Mudcat Café message #3434784 The Mudcat Café TM
Thread #148012   Message #3434784
Posted By: GUEST,Blandiver
11-Nov-12 - 12:20 PM
Thread Name: No Man's Land/willie McBride-rap version?
Subject: RE: No Man's Land/willie McBride-rap version?
You despise collectors / You deride researchers,

You misunderstand my position. I'm all too aware of the debt we owe to the collectors, just as as I'm all too aware of the gulf of class condscension that informs the Revival in general and the concept of 'Folk' and 'Folkore' as a whole. Even unto this day the general demographic of Folk is middle-class and has little to do with the working-class men & women who made & sang these songs* in the first place.

yet you offer no sign that you have done any research yourself

My opinions are based on a life time of empirical research; I'm not making this stuff up. As a kid we were 'told' that The Blackleg Miner was a traditional song from out local villages of Seghill andf Seaton Delaval despite the fact that the only people who said this were our middle-clas teachers and no one had ever heard of it. Now it seems A L Lloyd wrote himself based on an American song. I grew up with music in a working-class context - everything from Kipling to stories of Paul Robeson, Northumbrian pipes, Krautrock, punk etc etc. The only people doing 'Folk', with significant exception, were middle-class revisionists.

easier to tear down something somebody else has constructed rather than produce something by your own efforts.

There's nothing to construct; the Folk Scene is there, I'm just being honest about it - telling it like it is, not tearing it down. I believe Harker's Fakesong, Bob Pegg's Folk (and Rites & Riots, and Boyes' Imagined Village have done the same thing.

You ridicule folkies

With some good reason - but not without masses of respect...

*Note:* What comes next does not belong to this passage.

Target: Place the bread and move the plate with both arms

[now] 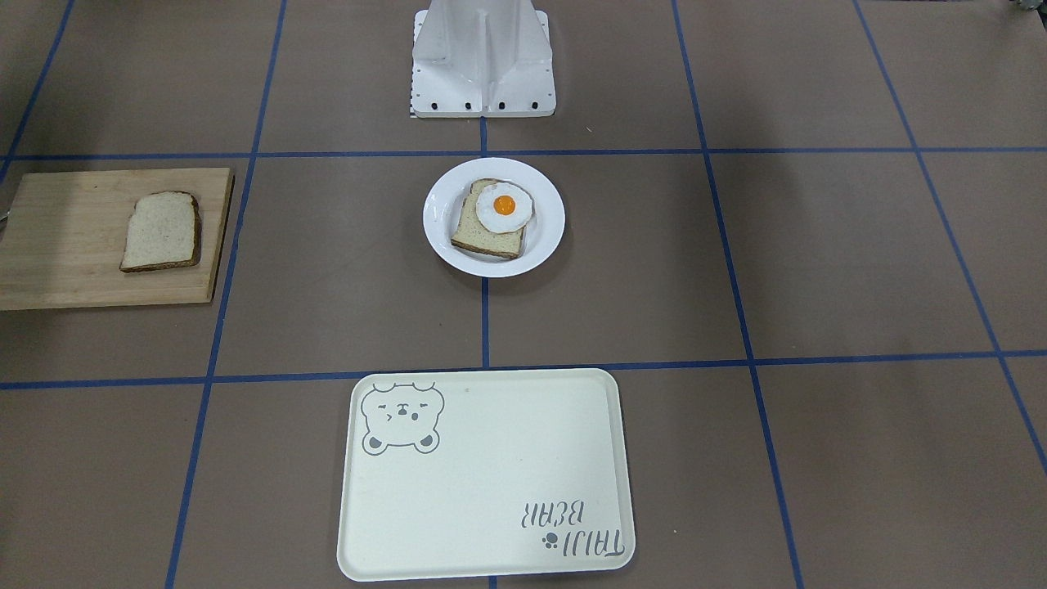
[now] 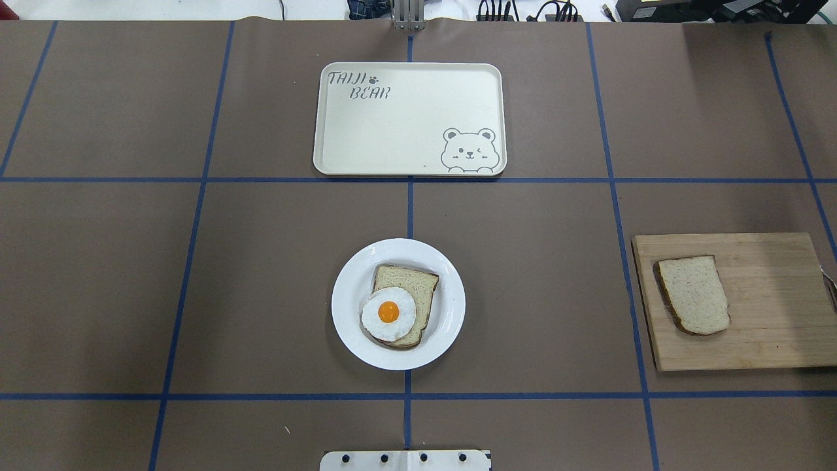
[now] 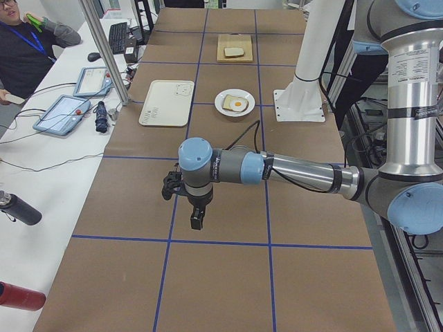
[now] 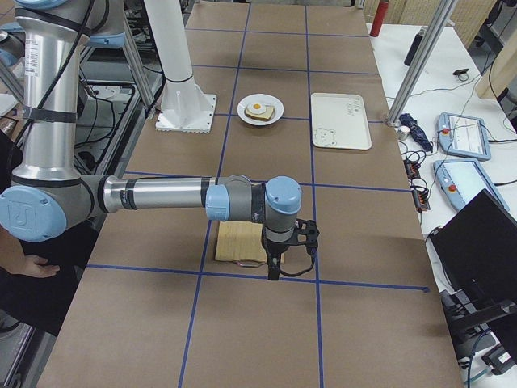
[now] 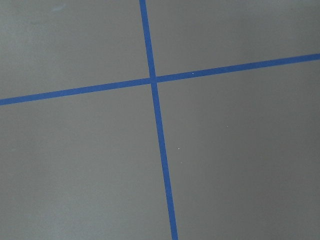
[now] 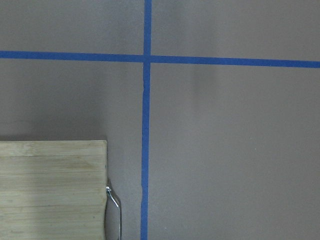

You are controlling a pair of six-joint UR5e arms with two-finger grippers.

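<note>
The plain bread (image 1: 161, 231) lies on a wooden cutting board (image 1: 74, 237) on the robot's right side; it also shows in the overhead view (image 2: 694, 294). The white plate (image 1: 438, 221) stands mid-table in front of the base and holds another slice with a fried egg (image 1: 505, 206). My left gripper (image 3: 196, 220) shows only in the exterior left view, hanging over bare table far from the plate. My right gripper (image 4: 275, 271) shows only in the exterior right view, just past the board's edge. I cannot tell whether either is open or shut.
A cream tray with a bear drawing (image 2: 405, 118) lies beyond the plate, on the operators' side. The white base block (image 1: 483, 65) stands behind the plate. The board's metal handle (image 6: 115, 210) shows in the right wrist view. An operator (image 3: 28, 48) sits at a side desk.
</note>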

yet your own output is 'folkie at it's most has -beenish,

I just do what I do, Jim - there's nothing deliberate about it one way or the other, althoughy I'm proud that whilst I've never been played on Radio Two, I've been featured three times over the years on Radio Three.

You even belittle the efforts of the thousands of youngsters coming to traditional music here in Ireland for the first time, who have ascertained that that music will survive for at least another couple of generations.

Not so. I might be wary of it - I might not even like it - but certainly I don't belittle it. I love the old players & the old music (Seamus Ennis, Felix Doran et al) but to my ears there a big difference between that & what people are doing today. Disparity - or just personal taste.

Whichever of your numerous identities you adopt on this forum

I want to change my name officially, but Joe Offer in his infinite wisdom won't let me. I make no secret of who I am.

your contempt for others gives you away each time.

I have no contempt for anyone - neither have I expressed any - not even to you with your overblown & deeply personal attempts at character assassination, such as this one.

Nice one, Jim!

   
* By which I mean Traditional songs & lore, and the Idioms thereof.